**Work instruction**
Count the lines that contain the string "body" in the records beneath, and respond with the number only.

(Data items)
----

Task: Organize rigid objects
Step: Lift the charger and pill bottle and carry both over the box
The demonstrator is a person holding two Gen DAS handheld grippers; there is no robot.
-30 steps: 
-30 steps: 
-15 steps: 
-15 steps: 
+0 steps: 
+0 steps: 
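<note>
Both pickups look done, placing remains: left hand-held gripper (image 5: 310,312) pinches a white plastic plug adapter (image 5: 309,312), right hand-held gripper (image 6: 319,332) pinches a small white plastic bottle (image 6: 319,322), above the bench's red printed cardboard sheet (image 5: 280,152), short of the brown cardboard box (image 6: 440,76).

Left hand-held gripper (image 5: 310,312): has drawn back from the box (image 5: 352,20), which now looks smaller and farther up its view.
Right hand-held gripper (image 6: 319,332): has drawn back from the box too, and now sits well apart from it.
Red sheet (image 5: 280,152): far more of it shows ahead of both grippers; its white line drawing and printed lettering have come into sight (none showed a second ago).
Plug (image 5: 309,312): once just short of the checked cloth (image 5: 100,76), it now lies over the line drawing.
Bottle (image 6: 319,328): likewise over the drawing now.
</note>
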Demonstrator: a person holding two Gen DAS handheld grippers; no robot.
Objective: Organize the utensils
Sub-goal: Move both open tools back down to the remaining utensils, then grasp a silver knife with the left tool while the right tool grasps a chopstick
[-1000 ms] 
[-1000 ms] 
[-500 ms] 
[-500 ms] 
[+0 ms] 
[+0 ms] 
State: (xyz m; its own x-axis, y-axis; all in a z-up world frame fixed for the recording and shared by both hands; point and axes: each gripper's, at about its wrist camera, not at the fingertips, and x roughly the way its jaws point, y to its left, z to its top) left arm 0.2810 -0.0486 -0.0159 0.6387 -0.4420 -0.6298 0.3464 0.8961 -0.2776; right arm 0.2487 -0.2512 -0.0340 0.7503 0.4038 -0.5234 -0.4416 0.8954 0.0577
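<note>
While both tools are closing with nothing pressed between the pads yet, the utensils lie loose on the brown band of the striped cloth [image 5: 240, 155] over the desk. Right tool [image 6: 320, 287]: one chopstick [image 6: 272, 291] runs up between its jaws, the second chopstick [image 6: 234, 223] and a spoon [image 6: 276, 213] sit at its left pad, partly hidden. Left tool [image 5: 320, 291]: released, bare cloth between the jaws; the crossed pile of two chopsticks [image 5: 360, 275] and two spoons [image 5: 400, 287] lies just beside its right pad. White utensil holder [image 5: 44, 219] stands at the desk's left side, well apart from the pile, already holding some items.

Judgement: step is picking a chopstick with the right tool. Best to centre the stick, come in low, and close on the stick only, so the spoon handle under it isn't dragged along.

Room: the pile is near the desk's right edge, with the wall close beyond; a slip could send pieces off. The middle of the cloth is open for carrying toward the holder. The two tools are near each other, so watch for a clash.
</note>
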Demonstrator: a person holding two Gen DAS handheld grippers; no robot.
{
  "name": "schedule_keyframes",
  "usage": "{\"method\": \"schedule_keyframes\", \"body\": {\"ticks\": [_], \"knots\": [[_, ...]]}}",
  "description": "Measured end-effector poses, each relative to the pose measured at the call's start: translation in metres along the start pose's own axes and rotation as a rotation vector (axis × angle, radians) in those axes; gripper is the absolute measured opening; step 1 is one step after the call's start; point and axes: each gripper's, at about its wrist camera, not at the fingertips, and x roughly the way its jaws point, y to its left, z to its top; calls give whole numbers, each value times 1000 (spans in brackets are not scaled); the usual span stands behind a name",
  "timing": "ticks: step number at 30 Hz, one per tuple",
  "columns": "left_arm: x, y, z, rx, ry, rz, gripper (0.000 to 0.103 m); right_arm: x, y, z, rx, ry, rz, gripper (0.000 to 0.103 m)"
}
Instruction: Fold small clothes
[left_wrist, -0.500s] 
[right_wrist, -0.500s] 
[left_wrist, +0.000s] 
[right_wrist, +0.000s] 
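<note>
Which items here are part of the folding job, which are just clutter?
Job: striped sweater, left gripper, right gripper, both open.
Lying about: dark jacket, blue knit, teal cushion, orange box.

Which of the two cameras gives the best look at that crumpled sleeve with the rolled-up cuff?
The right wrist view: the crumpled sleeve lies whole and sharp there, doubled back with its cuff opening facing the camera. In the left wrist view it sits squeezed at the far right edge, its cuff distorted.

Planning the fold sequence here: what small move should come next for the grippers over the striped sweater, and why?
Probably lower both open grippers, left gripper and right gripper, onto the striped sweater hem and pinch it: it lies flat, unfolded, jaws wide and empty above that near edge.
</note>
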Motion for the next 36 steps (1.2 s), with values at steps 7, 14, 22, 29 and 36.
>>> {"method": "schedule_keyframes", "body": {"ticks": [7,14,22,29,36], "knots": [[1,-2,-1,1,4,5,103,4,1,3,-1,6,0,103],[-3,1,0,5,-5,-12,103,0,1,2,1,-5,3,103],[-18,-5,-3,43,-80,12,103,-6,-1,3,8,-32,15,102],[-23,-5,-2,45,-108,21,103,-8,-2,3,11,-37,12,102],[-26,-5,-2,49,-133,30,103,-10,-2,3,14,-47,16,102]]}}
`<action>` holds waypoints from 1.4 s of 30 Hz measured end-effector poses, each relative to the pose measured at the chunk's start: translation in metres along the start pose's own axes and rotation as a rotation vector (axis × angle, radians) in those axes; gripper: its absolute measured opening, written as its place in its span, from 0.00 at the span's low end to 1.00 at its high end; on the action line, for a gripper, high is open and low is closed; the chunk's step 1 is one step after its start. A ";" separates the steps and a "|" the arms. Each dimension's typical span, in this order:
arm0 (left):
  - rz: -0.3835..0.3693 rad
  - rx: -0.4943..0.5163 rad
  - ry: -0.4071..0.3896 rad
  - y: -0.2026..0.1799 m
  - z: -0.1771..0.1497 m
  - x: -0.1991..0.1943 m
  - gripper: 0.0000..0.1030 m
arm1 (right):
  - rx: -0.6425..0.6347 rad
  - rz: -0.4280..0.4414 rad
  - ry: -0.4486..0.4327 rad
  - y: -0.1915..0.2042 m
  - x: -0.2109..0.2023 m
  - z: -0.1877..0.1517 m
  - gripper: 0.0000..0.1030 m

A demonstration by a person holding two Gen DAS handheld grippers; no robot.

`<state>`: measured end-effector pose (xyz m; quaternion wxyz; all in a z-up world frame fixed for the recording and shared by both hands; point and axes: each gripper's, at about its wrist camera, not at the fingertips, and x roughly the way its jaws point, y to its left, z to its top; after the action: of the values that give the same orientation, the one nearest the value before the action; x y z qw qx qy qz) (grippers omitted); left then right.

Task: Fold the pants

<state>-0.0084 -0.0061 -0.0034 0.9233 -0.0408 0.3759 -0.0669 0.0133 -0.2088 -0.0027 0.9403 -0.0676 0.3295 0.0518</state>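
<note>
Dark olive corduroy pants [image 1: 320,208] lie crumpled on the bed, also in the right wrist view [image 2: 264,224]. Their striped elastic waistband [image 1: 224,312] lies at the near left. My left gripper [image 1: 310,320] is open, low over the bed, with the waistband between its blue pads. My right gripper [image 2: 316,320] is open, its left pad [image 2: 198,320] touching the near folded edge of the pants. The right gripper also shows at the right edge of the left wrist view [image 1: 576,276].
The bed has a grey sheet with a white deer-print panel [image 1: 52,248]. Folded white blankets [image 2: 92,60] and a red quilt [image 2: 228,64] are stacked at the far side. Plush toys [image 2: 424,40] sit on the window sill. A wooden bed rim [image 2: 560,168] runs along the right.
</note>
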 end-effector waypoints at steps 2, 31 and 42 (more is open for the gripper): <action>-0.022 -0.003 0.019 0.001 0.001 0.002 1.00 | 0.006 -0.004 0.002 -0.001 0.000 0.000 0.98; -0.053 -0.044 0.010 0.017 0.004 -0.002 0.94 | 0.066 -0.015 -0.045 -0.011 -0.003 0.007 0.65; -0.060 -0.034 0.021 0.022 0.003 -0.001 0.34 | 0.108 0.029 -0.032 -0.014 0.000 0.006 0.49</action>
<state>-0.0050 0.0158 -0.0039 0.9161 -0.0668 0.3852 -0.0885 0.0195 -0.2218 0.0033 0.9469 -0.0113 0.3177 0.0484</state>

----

**Output for this exercise**
2